Evermore Genealogy

The Move to Mobile

The move to Mobile

by Jean Kearns, 1991

We lived in Camden until 1942 when we moved to Citronelle, Alabama, when I was in the fifth grade. It was a traumatic move for all of us. Daddy had been transferred to Mobile, 30 miles away, but because of the war and the thousands who had moved to Mobile for work in the shipyards there, he had to commute every day for over a year. Mom still tells of the moving van pulling away and the whole family crying except me. They all thought I was so brave. (I wonder if this commendation for not crying was the beginning of my efforts to suppress expressions of emotions.) I loved the old two-story home at the end of a short little street. I enjoyed the newly married couple from Canada who lived next door to us. I was accepted so readily in my new school situation that there was very little adjustment for me to make. The year there ended in great glory for me as I was crowned queen of May Day.

What fond memories I have of Monterey Street in Mobile, Alabama. Even though we were living in a city residential area rather than outskirts, we were still free to play and experience our surroundings. There was one large house between our home and the Bunch home, and Mary Alice Bunch and I became best friends. We spent many week-end nights together. On Saturday nights we would make fudge in our kitchen. We loved to slide down the bannister from their upstairs bedroom to their front foyer. Her mother was as relaxed as mine so we felt equally at ease in either home. We would lie on the grass in our yard and talk friend talk. Our differences in religion didn’t matter to us, even though Mobile was a divided city of Catholics vs.
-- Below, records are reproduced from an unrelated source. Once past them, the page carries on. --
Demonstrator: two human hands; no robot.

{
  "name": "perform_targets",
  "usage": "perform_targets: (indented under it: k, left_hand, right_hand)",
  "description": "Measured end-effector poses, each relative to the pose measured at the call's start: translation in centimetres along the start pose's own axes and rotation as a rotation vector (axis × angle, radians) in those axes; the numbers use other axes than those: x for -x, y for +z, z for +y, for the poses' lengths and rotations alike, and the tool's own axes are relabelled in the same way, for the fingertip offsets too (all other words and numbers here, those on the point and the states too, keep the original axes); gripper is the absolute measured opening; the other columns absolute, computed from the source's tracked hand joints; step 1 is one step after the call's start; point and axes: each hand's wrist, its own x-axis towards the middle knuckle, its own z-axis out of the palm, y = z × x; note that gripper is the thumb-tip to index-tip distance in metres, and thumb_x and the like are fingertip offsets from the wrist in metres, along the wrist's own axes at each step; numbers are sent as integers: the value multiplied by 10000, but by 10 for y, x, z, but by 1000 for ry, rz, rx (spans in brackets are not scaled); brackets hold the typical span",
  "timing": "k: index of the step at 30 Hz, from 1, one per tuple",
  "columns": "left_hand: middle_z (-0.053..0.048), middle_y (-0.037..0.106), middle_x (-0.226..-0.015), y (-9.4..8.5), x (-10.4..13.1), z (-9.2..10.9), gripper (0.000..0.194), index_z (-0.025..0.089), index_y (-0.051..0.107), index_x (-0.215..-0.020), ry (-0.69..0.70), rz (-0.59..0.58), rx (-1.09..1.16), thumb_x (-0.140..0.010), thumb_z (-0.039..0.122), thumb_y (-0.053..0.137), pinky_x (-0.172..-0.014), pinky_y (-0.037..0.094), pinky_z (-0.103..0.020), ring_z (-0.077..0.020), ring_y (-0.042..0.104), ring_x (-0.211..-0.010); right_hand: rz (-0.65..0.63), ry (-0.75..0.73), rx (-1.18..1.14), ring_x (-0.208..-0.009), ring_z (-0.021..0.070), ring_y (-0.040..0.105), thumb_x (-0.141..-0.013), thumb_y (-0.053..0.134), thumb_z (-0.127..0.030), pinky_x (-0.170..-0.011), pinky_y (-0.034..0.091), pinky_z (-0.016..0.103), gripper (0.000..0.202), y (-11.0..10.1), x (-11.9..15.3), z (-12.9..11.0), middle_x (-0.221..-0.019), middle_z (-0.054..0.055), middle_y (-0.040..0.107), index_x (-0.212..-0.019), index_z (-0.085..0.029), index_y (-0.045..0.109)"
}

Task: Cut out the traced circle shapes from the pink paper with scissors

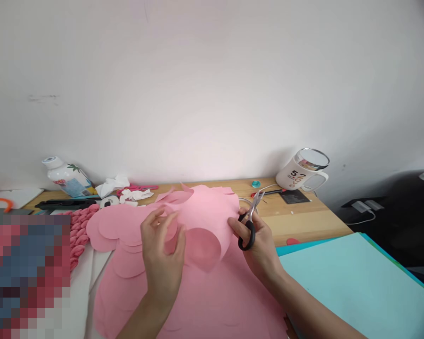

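Observation:
A pink sheet of paper (208,207) with a large round hole stands raised and curved in front of me. Its right edge meets the fingers of my right hand (257,240), which holds black-handled scissors (248,235) with the blades pointing up and away from the sheet. My left hand (162,254) is at the sheet's left side, fingers curved and thumb apart, close to a curved pink piece. Whether it touches that piece is hard to make out. Cut pink paper circles (123,223) overlap at the left, and more pink paper (212,301) lies beneath my hands.
A white mug (293,172) with a metal rim stands at the back right, near a turquoise roll (256,184) and a black card (296,196). Light blue paper sheets (346,278) lie at the right. A white bottle (67,179), crumpled tissues (113,185) and pink braided yarn (81,230) are at the left.

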Motion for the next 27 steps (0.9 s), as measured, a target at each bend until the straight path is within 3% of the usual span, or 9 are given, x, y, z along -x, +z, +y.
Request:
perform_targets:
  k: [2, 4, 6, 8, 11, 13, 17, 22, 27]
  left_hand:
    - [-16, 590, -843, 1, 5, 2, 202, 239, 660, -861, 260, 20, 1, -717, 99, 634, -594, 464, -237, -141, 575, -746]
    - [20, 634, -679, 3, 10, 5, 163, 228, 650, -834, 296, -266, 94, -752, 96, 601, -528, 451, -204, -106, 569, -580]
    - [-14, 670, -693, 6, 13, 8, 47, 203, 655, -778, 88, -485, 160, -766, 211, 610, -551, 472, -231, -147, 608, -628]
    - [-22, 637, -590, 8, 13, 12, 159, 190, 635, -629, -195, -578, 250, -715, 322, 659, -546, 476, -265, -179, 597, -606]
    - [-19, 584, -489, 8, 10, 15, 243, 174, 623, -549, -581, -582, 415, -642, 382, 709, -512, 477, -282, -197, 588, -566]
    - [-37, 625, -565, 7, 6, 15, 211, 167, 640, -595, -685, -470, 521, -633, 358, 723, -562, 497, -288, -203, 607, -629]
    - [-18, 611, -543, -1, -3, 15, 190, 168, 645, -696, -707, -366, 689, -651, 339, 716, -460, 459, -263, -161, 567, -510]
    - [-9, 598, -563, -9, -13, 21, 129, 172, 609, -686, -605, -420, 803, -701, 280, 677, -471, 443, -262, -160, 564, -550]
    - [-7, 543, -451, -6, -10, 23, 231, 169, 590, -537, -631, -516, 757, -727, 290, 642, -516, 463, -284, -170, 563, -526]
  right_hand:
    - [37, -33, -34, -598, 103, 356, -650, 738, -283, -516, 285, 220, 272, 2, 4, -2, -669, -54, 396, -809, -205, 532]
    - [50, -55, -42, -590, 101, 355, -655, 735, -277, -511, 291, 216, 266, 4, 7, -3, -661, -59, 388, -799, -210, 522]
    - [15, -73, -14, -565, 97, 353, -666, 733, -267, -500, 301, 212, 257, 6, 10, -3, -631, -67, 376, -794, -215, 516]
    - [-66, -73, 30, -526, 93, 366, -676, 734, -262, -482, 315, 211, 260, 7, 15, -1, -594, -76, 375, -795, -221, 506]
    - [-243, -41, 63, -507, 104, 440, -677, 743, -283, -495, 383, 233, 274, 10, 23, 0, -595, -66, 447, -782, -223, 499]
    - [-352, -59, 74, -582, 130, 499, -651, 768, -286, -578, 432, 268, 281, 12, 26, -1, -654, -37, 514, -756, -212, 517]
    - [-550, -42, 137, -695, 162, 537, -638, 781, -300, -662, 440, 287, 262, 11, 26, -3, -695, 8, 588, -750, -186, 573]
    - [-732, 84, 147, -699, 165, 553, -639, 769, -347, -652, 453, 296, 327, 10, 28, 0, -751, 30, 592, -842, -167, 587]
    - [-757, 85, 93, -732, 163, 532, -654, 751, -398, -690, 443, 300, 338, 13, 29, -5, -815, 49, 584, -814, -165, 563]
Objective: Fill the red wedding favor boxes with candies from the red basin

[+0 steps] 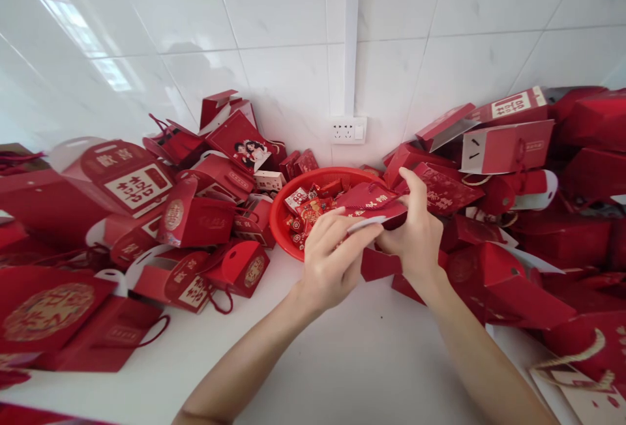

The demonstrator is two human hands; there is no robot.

Protestants or vice versa. When we spent the night together, she would say her rosary and I would say my prayers. On special holy days, we would walk to St. Mary’s Church for her prayer time before going on to our Saturday afternoon movie. She couldn’t go to my church, couldn’t even get permission to be in or attend my wedding at First Baptist Church.

All the seventh graders in Mobile attended Barton Academy, a building used as a hospital in the Civil War and named after Clara Barton. Since I had never ridden a bus to school before, it was a great experience to walk to Dauphin Street every morning, meet my friends there, and ride a city bus downtown to Barton Academy. I was terrified the first few days of seventh grade, however, and felt that no one in my room liked me. It was the first time I had ever felt so alone. Had it not been for Martha Simon’s coming over to speak to me and including me in her group, I would probably have had a miserable year. I thought she was the most beautiful girl I had ever seen with her very blond hair and genuine smile. Martha and I were friends throughout high school, we had our senior tea together, double-dated together many times, and she was a bridesmaid in my wedding. In fact, it was Martha who introduced me to her boy friend who later became my husband, Jackie Kearns.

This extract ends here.